2013 Urban Loft + Art Tour
By Adrian Etheridge
On October 10, the Asheville Art Museum conducted its annual Urban Loft + Art tour inviting participants to view a few of downtown’s most stunning lofts and art collections. Each year the museum partners with loft owners within the community to show spaces that most Ashevillians don’t even know exist. On this beautiful fall evening, groups of fifteen to twenty left from the museum at intervals on a guided tour, strolling through five of downtown’s iconic buildings and an art gallery, and ending with a reception at Mobilia. I had the pleasure of tagging along and photographing some of the most well-crafted living spaces in Asheville.
The first stop along the two-hour walking tour was the beautiful Art Deco S&W Building, which originally opened as a cafeteria. While the cafeteria closed in 1974, it was placed on the National Register of Historic Places in 1977. In 2007 it was purchased by a developer who reopened the restaurant and began the renovation of lofts on the upper two floors. One of the lofts (pictured above) has a very “urban chic” look with exposed brick walls and beams complementing more modern furniture and decorations, making it a very cozy and inviting space.
The Piedmont Building on Patton Avenue, built around 1920, was the second stop on our tour. After entering through the WineHaus (and drooling over the incredible assortment of cheeses), we arrived at Steve Lott and Mickey Randolf’s unit, which was filled with an eclectic assortment of contemporary and antique stoneware, wood carvings, and framed art from places ranging from North Carolina to Iran. I could have spent hours just exploring their incredibly large collection of artwork that filled the rooms.
After a longer trek through downtown, we came to the Grove Arcade – one of the most iconic buildings in downtown Asheville. Designed by famous local architect Charles N. Parker, this building was originally created, and unfortunately left unfinished, for E.W. Grove. Ann and Farley Snell’s residence was supposedly Grove’s own intended residence, although he died before it was completed. Undoubtedly, he chose this space for the incredible view.
Our fourth stop on College Street had one of the most interesting (and modern) lofts complete with an enormous red-tiled walk-in shower and bathroom. Our entire tour group could probably have fit into the shower comfortably.

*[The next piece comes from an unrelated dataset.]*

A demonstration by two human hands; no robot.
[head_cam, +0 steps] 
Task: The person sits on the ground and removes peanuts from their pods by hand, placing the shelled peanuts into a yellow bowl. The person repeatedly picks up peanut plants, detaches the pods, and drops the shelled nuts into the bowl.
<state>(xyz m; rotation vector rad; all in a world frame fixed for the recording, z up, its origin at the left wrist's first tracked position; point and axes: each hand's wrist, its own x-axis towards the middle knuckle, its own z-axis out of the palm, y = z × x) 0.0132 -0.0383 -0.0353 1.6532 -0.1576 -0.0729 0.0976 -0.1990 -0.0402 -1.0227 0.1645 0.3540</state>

Our fifth spot, Rankin Press Lofts, which are brand new, housed a vacant loft that is currently on the market. This stop featured in-house entertainment, and the space was staged with fashion pieces made from recycled material by local designers, which we explored to the sounds of fiddle tunes from Sally Anne Morgan.
The final stop along our urban loft trail was the Alchemy Fine Arts Gallery. This warmly-lit space housed beautiful paintings that were gradually added into the gallery as the designer thought they felt right. A number of the paintings – my favorites there – showcased some unusual dramatic portraits of “regular people” rather than models. With tattoos, bags under their eyes, and tired expressions, these portraits had a very relatable quality.
The lovely evening concluded with a reception at Mobilia – a contemporary furniture store – hosted by William Coin and Scott Mills, Beverly-Hanks& Associates, and the Fitzgerald at Grove Park.